**Exercise requirements**: What lines in the records include the string "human"? Return each one.

**Data provided**:
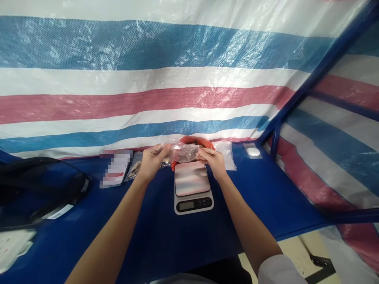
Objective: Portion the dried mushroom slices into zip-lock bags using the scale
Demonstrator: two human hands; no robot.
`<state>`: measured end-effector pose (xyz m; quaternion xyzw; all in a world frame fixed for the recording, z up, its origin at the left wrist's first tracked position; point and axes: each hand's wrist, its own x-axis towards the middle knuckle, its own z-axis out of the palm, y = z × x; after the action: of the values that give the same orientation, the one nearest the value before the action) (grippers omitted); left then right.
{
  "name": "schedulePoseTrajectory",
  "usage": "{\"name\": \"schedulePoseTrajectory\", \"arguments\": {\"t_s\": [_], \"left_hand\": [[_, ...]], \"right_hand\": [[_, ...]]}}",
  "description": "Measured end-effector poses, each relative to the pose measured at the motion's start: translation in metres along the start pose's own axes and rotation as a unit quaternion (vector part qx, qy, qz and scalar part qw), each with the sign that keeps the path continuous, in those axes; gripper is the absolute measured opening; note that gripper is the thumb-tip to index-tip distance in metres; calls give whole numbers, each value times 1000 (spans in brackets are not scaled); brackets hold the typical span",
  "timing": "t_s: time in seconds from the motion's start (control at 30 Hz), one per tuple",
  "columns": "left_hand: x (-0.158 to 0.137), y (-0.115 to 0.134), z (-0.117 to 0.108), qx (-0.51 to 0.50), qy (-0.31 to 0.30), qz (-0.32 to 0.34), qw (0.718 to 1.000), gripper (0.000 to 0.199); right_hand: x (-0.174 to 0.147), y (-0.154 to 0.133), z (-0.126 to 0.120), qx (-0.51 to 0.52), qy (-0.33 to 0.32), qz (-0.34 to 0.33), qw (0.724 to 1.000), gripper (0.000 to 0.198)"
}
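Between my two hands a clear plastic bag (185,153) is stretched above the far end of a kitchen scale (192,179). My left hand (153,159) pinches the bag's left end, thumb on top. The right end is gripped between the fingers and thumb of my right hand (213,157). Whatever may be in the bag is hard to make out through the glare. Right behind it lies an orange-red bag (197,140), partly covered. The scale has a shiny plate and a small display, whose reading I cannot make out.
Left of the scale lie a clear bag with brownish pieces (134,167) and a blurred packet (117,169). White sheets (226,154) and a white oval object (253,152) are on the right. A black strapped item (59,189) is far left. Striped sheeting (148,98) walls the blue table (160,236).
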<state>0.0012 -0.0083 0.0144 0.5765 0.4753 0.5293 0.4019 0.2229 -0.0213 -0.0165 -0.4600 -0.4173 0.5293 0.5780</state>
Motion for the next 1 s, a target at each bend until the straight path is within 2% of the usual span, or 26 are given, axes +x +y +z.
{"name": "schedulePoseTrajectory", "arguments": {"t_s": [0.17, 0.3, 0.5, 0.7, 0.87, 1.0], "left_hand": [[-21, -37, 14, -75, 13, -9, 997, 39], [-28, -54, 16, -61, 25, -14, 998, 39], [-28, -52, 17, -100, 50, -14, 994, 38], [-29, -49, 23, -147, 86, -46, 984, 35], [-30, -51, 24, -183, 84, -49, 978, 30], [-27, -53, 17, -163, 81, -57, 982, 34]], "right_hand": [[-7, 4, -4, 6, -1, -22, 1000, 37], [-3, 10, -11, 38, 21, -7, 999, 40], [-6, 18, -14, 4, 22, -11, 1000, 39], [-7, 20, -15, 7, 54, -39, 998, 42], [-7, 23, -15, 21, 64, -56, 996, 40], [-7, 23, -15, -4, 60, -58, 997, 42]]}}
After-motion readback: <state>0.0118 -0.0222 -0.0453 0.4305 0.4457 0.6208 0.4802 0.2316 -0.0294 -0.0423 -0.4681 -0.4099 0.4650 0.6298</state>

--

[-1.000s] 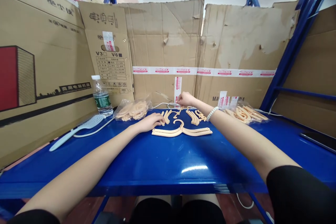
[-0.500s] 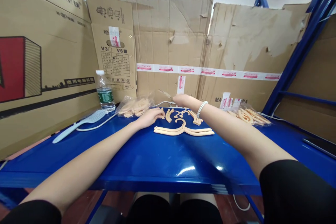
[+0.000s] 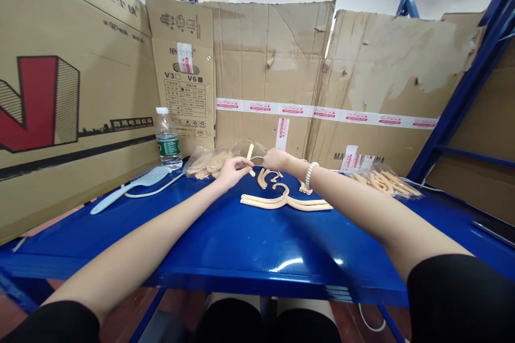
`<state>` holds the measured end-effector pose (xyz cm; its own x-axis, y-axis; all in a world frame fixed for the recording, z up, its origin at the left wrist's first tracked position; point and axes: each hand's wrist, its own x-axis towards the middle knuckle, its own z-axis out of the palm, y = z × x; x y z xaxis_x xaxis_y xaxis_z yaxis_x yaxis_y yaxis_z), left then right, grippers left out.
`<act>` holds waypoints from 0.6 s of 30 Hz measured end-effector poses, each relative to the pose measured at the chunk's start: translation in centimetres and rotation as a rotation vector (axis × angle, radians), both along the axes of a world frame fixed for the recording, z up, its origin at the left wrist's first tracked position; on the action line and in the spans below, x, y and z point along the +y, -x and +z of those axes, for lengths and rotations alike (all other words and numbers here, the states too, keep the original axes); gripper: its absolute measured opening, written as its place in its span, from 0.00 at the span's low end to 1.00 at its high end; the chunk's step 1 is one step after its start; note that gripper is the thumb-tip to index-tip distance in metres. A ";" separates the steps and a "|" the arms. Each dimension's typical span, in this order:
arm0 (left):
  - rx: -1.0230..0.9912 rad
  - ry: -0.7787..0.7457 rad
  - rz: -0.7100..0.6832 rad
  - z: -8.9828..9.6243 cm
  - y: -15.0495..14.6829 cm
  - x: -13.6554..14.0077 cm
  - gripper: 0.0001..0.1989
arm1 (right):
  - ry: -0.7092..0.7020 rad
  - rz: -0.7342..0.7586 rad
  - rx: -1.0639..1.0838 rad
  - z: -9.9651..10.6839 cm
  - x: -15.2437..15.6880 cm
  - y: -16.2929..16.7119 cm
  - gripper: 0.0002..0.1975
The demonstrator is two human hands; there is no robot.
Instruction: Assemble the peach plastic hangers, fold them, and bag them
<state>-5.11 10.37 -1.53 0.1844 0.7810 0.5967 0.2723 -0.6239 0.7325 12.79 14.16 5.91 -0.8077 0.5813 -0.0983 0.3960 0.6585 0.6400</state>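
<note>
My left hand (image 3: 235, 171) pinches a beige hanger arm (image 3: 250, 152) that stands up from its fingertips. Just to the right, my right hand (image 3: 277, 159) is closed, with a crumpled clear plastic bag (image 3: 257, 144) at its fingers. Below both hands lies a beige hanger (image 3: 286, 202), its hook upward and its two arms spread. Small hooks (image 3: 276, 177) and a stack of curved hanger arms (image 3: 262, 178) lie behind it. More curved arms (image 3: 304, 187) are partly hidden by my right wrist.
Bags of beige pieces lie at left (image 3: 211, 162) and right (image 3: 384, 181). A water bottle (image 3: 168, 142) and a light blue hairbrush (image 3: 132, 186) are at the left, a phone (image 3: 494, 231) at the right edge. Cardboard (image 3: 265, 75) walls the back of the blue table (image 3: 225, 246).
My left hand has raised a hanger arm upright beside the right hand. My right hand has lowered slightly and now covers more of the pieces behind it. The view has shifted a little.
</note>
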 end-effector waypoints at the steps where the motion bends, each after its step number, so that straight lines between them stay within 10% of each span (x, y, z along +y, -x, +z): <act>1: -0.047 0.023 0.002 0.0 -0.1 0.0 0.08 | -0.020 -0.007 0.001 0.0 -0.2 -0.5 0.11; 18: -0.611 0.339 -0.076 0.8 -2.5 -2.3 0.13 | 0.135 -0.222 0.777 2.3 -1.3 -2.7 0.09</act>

**Response to the exercise**:
Demonstrator: two human hands; no robot.
The demonstrator is two human hands; there is no robot.

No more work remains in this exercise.